Thousands of students returning to study second semester at the Australian National University have found themselves without tutorials, or are triple-booked into tutorial rooms as a result of a freeze on administration staff and new technology bugs.
Meanwhile students within the College of Arts and Social Sciences are having their tutorials phased out altogether in favour of large forums.
The National Tertiary Education Union held an urgent branch meeting at the ANU on Thursday where delegates discussed upcoming industrial action arising from a breakdown in negotiations over wage rises. ACT branch secretary Stephen Darwin said this week had seen an unfolding ''tutorial timetabling crisis'' which illustrated the sorts of budget pressures which were affecting staff workloads and student experiences.
Mr Darwin said the administrative staff freeze announced in May had left the timetabling office with one staff member instead of four. He believed the introduction of new timetabling software had also failed.

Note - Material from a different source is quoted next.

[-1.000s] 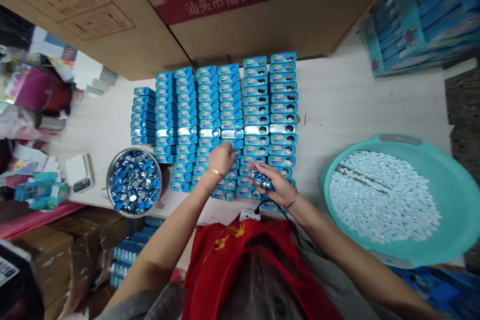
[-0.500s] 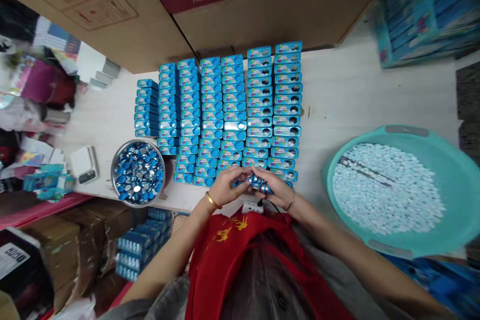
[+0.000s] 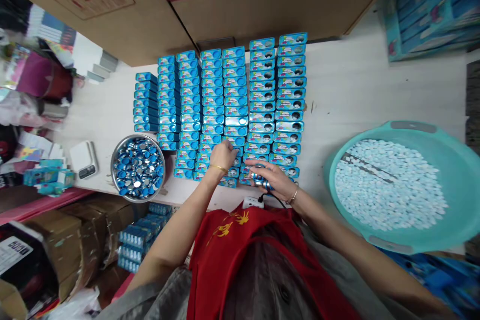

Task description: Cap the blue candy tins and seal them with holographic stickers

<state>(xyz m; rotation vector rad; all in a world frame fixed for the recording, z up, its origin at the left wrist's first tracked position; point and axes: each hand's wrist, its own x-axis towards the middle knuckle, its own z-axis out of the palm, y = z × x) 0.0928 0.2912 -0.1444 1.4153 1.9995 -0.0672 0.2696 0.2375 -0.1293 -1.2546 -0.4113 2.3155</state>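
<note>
1. Blue tins (image 3: 213,120) stood columned near the table (image 3: 330,85)'s near edge.
2. I had my left hand (image 3: 223,156) among them, fingers bunched; I couldn't tell whether they held anything.
3. My right hand (image 3: 275,180), half-curled, cradled round caps (image 3: 258,178).
4. Half a second earlier, both hands met.

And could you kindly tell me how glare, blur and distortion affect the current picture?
Head view: glare whitens a tin near the middle; head view: stacked blue boxes at upper right look soft; head view: wide-angle distortion seems to stretch the turquoise tub; head view: the left hand and right hand are fairly clear.
</note>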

''We have had widespread reports of enormous disruption right across the university. Meanwhile, we have one person suffering enormous distress and trying desperately to do the job of four under extraordinary circumstances,'' Mr Darwin said.
Students within CASS were informed on Wednesday that an executive decision had been made to phase out tutorials in favour of large interactive workshops and forums.
CASS Associate Dean Royston Gustavson wrote to students saying, ''Such a model reconfigures current contact hours in a way that is intended to have a positive educational impact. Such forums/workshops are typically run by the course lecturer, rather than tutors, thereby giving students a significantly increased opportunity to interact with their lecturer. Nevertheless, it is recognised that any change can be difficult for those going through it.''
He also warned that for courses that continued to use tutorials, ''funding constraints may see tutorial sizes increase from 15 to 20 students, but such a tutorial size has been standard in some other parts of the university for many years.''
''It's evident that this is a result of their [CASS] budget being slashed by [vice-chancellor] Ian Young,'' Mr Darwin said.
''We have thousands of students returning to campus this week and experiencing widespread timetabling failures as a direct result of budget cuts that target administrative staff and the failure of new technology which management claimed would make the process more efficient.''
The union's branch committee agreed on Thursday to initiate a protected action which they will put to a ballot of members at a campus meeting on August 20.
A spokeswoman for the ANU said the changes in humanities were to ''flip the classroom and engage students in a new way'' and that the college ''was at the forefront of this pedagogical move, as it began to increase flexibility in teaching options some years ago.''
She said the move to new models of delivery was not being undertaken as a budget measure, but rather in response to the changing pedagogical needs of the students.